• _Task to carry out_: Will you extract the entries word for word? Images should not appear in the copy.

• _Entries taken from a collection_:
——
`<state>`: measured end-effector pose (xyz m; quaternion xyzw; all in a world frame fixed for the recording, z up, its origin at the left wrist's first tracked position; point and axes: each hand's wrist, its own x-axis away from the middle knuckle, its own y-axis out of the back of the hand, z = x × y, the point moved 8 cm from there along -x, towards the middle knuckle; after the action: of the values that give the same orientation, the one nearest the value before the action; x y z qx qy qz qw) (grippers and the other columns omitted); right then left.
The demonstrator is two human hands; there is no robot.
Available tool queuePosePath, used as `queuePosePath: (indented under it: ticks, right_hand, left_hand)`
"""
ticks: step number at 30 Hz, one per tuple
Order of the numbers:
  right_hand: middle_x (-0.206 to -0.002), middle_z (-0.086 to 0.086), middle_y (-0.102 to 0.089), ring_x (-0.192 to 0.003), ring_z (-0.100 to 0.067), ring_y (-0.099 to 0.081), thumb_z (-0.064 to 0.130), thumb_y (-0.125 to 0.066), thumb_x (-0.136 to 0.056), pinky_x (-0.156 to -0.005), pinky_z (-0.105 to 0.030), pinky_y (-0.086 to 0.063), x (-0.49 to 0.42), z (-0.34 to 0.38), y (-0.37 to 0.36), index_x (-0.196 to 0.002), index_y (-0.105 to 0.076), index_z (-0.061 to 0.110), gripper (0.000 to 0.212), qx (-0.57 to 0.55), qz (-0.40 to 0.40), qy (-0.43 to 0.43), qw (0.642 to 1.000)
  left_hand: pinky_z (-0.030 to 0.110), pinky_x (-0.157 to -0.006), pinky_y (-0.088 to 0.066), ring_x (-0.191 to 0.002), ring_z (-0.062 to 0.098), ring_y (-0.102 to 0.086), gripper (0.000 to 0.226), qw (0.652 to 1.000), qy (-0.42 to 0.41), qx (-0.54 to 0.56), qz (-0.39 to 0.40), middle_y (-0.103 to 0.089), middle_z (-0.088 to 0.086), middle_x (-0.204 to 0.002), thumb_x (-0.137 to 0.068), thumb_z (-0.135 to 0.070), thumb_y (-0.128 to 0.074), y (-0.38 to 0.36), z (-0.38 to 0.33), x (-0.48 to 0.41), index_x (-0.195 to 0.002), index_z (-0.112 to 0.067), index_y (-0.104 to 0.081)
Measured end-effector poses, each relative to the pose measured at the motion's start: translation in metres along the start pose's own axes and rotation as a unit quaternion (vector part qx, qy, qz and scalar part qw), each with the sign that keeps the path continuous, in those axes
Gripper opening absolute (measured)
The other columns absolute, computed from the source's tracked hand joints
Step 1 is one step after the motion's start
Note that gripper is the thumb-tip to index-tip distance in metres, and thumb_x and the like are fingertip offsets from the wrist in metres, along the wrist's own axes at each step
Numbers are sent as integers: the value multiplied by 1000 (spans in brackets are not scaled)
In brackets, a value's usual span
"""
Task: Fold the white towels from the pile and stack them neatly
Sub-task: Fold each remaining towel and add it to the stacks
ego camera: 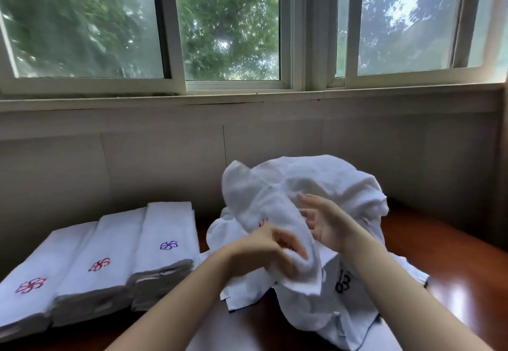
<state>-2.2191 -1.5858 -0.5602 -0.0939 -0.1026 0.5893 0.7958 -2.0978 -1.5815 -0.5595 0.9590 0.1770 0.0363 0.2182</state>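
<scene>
A pile of loose white towels [324, 177] lies heaped on the wooden table [453, 276] at the centre right. One towel [266, 207] is lifted from it, hanging in a crumpled roll. My left hand [264, 249] grips this towel near its lower end, fingers curled into the cloth. Just to the right, my right hand [327, 221] touches the same towel with fingers spread and fairly straight. On the left stand three stacks of folded white towels [115, 262], side by side; two show a red flower mark and one a purple mark.
A white cloth with a dark edge and black printed digits [343, 284] lies under the pile at the lower right. A grey panelled wall [165, 158] and a wide window [228, 26] run close behind the table.
</scene>
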Motion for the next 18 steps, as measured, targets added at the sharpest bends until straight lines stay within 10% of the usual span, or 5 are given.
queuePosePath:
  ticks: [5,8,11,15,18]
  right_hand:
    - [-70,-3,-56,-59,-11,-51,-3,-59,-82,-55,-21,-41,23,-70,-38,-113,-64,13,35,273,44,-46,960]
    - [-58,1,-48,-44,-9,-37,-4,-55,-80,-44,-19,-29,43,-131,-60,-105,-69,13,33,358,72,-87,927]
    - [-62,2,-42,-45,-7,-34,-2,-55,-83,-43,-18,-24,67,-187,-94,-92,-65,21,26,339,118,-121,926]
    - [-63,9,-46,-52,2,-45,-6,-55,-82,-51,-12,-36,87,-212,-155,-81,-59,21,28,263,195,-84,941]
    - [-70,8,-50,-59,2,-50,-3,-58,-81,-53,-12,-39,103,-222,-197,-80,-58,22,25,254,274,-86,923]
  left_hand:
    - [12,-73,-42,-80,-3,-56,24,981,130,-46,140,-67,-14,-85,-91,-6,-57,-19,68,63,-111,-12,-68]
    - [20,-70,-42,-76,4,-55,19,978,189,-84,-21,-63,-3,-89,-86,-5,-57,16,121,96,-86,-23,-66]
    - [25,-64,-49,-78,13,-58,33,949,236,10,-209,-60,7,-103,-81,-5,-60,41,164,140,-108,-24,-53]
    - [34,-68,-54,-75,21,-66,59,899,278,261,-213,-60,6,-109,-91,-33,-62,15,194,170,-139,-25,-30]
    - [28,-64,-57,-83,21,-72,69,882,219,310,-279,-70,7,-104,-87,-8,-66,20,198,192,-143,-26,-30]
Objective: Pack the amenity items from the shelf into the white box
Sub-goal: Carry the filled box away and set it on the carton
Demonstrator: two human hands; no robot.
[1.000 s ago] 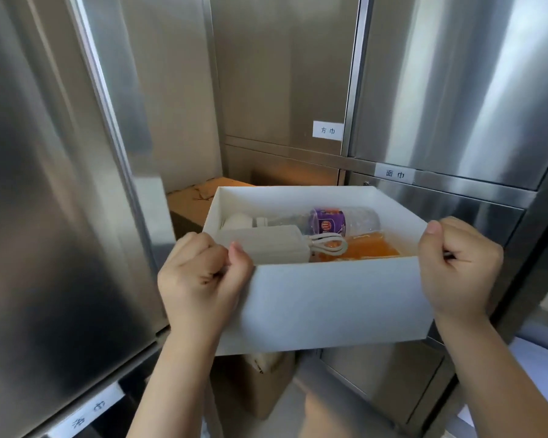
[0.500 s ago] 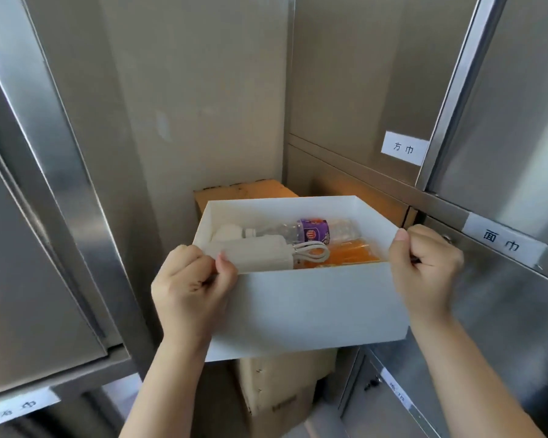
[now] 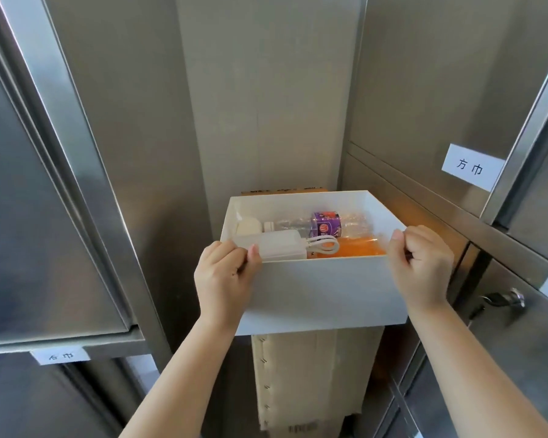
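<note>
The white box [image 3: 323, 292] is held between both hands, above the cardboard carton [image 3: 314, 374]. The left hand [image 3: 225, 276] clasps the box's near left corner, thumb over the rim. The right hand [image 3: 421, 267] clasps its near right corner the same way. Inside the box lie a clear bottle [image 3: 326, 224], a white power bank [image 3: 282, 246] and an orange packet [image 3: 358, 249].
</note>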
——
• _Problem solution_:
`<state>`: measured end-effector pose (xyz m; quaternion xyzw; all in a world frame fixed for the recording, z up, its origin at the left wrist's first tracked position; point and axes: each hand's wrist, its own x-axis away from the middle knuckle, its own y-axis out of the back of the hand, z = x × y, the point moved 8 cm from there along -x, towards the middle knuckle; after the action: of the values that give the same orientation, the one nearest the value before the action; x y z qx qy qz qw) (grippers and the other columns omitted); right then left.
The demonstrator is two human hands; there is no robot.
Available tool queuePosePath, used as `queuePosePath: (indented under it: ticks, right_hand, left_hand)`
"""
ticks: step number at 30 Hz, one per tuple
Order of the numbers:
  right_hand: middle_x (-0.206 to -0.002), middle_z (-0.086 to 0.086), middle_y (-0.102 to 0.089), ring_x (-0.192 to 0.003), ring_z (-0.100 to 0.067), ring_y (-0.099 to 0.081), thumb_z (-0.064 to 0.130), thumb_y (-0.125 to 0.066), thumb_x (-0.136 to 0.056), pinky_x (-0.156 to -0.005), pinky_z (-0.105 to 0.030), pinky_y (-0.086 to 0.063), x (-0.49 to 0.42), z (-0.34 to 0.38), y (-0.37 to 0.36), index_x (-0.196 to 0.002), index_y (-0.105 to 0.076), index_z (-0.061 to 0.110), gripper (0.000 to 0.212), qx (-0.57 to 0.55), qz (-0.40 to 0.40), qy (-0.43 to 0.43), qw (0.642 to 1.000)
  left_hand: pinky_z (-0.030 to 0.110), pinky_x (-0.157 to -0.006), pinky_y (-0.088 to 0.066), ring_x (-0.191 to 0.002), ring_z (-0.062 to 0.098), ring_y (-0.102 to 0.086), gripper (0.000 to 0.226), qw (0.652 to 1.000), qy (-0.42 to 0.41), qx (-0.54 to 0.56), qz (-0.39 to 0.40), middle_y (-0.103 to 0.089), middle_z (-0.088 to 0.086), middle_x (-0.204 to 0.002), thumb_x (-0.137 to 0.068), thumb_z (-0.135 to 0.070), thumb_y (-0.128 to 0.074), y (-0.38 to 0.36), z (-0.38 to 0.33), x (-0.48 to 0.41), index_x (-0.195 to 0.002), index_z (-0.112 to 0.067), index_y (-0.104 to 0.081)
Measured end-effector poses, each relative to the pose measured at the motion's start: translation in metres along the start pose's own axes and rotation as a unit quaternion (vector part qx, qy, qz and scalar part qw), each with the sign that keeps the path continuous, in those axes
Gripper opening absolute (measured)
The other columns absolute, computed from the source's tracked hand joints
Step 1 is one step after the motion's start
Note that gripper is the thumb-tip to index-tip distance in metres, and thumb_x and the like are fingertip offsets from the wrist in metres, along the wrist's own axes at each step
Numbers are sent as integers: the value multiplied by 1000 (spans in brackets are not scaled)
In brackets, a value's usual span
"""
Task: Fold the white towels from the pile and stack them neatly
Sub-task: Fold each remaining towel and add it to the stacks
ego camera: 
<state>-2.2191 -1.5858 -0.5602 -0.0939 -0.1026 0.5893 0.7958 -2.0978 -1.5815 -0.5595 0.9590 0.1770 0.0363 0.2182</state>
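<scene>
A pile of loose white towels [324, 177] lies heaped on the wooden table [453, 276] at the centre right. One towel [266, 207] is lifted from it, hanging in a crumpled roll. My left hand [264, 249] grips this towel near its lower end, fingers curled into the cloth. Just to the right, my right hand [327, 221] touches the same towel with fingers spread and fairly straight. On the left stand three stacks of folded white towels [115, 262], side by side; two show a red flower mark and one a purple mark.
A white cloth with a dark edge and black printed digits [343, 284] lies under the pile at the lower right. A grey panelled wall [165, 158] and a wide window [228, 26] run close behind the table.
</scene>
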Motion for the next 18 steps, as measured, targets added at the sharpest bends until straight lines stay within 10% of the usual span, or 5 are given.
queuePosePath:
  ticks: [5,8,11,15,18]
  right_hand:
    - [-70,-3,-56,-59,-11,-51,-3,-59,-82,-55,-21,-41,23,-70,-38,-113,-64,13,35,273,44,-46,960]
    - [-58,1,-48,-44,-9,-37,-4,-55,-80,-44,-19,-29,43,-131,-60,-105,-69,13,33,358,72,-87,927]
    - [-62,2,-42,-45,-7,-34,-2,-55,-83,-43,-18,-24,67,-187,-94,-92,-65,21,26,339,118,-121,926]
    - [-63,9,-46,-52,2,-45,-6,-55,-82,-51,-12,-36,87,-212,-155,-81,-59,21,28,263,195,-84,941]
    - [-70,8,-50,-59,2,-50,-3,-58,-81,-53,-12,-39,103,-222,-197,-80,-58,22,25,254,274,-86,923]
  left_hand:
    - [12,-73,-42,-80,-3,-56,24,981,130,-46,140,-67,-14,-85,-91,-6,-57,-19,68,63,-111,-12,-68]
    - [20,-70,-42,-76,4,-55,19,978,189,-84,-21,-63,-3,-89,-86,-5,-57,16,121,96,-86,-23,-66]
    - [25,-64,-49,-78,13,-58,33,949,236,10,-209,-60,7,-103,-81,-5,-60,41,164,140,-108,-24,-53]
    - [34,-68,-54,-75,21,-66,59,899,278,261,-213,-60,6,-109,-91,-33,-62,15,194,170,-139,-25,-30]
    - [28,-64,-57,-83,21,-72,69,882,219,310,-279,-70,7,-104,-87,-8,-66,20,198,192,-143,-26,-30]
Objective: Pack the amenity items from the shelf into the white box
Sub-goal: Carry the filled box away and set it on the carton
Demonstrator: two human hands; no robot.
[1.000 s ago] 
[0.500 s ago] 
[now] 
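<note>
The white box [image 3: 323, 292] is held between both hands, above the cardboard carton [image 3: 314, 374]. The left hand [image 3: 225, 276] clasps the box's near left corner, thumb over the rim. The right hand [image 3: 421, 267] clasps its near right corner the same way. Inside the box lie a clear bottle [image 3: 326, 224], a white power bank [image 3: 282, 246] and an orange packet [image 3: 358, 249].
</note>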

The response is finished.